Aquí tenemos un misterio que desafía la comprensión de nuestra mente limitada. Para definir al Dios verdadero, la iglesia ha usado, desde el tercer siglo, la palabra Trinidad: “un Dios en res personas distintas”. Me pregunto si querríamos realmente que la revelación del ser de Dios fuera más comprensible para nosotros de lo que es. Si Dios fuera alguien a quien yo pudiera comprender con mi mente finita, él no sería más grande que mi mente y tampoco sería más capaz de lo que mi mente puede hacer. Si Dios no fuera más grande que mi mente, él no podría dar más paz a mi conciencia ni más consuelo y gozo a mi corazón de lo que puedo dar yo a mi ser empobrecido espiritualmente.

Podríamos absorber más fácilmente con la mente todo el conocimiento que esté al alcance en el universo que comprender el ser de Dios. El hecho de que el ser de Dios está muy, pero muy por encima de nuestra capacidad de comprender nos dice que Dios puede hacer por nosotros lo que dice que puede hacer. La confianza que el Espíritu Santo nos da jamás se tornará en desilusión, porque las bendiciones que tenemos en Cristo Jesús son los dones de un Dios omnipotente y misericordioso.

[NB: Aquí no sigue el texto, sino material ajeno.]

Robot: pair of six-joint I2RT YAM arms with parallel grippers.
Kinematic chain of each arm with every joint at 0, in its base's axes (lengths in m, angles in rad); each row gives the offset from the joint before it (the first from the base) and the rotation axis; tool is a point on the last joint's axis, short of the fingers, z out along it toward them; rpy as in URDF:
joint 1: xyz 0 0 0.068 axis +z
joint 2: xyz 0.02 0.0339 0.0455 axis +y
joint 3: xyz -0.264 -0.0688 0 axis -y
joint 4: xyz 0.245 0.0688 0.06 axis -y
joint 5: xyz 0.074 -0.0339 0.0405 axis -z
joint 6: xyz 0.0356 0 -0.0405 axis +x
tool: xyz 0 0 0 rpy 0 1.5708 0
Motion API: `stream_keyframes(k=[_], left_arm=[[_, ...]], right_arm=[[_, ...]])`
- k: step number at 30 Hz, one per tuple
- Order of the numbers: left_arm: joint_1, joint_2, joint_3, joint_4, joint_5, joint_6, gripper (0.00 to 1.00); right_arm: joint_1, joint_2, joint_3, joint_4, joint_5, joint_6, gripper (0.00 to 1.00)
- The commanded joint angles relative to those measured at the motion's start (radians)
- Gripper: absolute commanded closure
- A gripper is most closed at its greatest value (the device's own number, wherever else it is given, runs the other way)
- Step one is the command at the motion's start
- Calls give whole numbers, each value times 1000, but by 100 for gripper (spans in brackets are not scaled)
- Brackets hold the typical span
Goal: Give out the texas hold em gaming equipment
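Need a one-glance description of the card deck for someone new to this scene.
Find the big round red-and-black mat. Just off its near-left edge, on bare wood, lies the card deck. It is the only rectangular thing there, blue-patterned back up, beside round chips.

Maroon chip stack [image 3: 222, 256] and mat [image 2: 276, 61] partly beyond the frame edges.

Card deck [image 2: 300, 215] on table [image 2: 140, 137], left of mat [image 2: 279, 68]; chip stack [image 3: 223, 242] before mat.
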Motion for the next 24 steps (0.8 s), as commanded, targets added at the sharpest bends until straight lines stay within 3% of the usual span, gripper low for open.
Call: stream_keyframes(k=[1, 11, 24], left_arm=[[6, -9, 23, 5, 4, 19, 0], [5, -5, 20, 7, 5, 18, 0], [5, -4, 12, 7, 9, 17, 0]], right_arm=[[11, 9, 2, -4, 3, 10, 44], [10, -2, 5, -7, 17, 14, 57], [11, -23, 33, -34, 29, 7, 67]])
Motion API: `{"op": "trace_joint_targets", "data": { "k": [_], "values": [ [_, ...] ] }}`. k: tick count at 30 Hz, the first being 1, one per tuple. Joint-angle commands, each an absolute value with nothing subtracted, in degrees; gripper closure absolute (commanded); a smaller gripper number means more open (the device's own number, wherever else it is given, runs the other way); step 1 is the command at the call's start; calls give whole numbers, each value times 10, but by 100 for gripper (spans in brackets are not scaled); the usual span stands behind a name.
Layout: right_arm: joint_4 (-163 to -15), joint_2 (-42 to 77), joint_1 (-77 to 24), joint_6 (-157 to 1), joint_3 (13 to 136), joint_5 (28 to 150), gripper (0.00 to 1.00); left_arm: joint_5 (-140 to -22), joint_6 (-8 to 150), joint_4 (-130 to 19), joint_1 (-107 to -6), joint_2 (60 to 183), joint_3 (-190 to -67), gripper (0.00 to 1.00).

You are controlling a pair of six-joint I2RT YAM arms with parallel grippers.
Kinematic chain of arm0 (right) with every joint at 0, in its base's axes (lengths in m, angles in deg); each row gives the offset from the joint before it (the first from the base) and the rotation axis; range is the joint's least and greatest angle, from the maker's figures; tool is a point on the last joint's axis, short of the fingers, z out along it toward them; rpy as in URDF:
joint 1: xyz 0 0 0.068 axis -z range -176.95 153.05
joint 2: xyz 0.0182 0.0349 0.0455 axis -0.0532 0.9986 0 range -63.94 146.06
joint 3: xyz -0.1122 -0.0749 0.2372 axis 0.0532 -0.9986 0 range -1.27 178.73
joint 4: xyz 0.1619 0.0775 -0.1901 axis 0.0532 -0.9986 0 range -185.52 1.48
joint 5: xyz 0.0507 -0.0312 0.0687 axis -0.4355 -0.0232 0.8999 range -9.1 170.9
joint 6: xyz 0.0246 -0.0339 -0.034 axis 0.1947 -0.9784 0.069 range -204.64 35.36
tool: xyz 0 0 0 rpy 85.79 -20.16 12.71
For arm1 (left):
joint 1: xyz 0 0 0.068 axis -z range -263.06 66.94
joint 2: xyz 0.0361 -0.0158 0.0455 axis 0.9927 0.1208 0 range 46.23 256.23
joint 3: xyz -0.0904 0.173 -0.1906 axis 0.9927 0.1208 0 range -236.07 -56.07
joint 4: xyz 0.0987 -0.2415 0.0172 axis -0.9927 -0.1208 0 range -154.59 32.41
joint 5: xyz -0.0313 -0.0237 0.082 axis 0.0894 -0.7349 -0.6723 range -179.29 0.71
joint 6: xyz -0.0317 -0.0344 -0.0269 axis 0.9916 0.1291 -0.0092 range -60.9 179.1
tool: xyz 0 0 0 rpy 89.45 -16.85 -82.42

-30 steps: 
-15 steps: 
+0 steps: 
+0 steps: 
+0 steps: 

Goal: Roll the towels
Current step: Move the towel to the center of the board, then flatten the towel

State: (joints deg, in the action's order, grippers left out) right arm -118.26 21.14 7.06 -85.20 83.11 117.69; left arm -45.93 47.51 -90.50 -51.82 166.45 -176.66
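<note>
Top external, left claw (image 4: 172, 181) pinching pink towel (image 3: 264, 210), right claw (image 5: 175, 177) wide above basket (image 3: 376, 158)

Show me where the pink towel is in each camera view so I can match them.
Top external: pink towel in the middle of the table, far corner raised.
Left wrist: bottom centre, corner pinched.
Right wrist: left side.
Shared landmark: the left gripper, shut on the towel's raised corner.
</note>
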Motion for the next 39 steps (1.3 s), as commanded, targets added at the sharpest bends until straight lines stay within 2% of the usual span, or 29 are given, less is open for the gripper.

Ahora bien, hay otra voz que quiere que la escuchen: “Dentro de sí dicen los necios: ‘Dios no existe” (Salmo 14:1). Pero las múltiples bendiciones de Dios en Cristo son tan evidentes en nuestra vida que esa otra voz se ahoga. Y permanece el suave susurro del Dios trino: Quédense quietos, reconozcan que yo soy Dios.

Oración:

Dios santo y misericordioso, por medio de tu palabra y tus bendiciones, haz que nuestra fe en ti sea siempre más firme. Amén.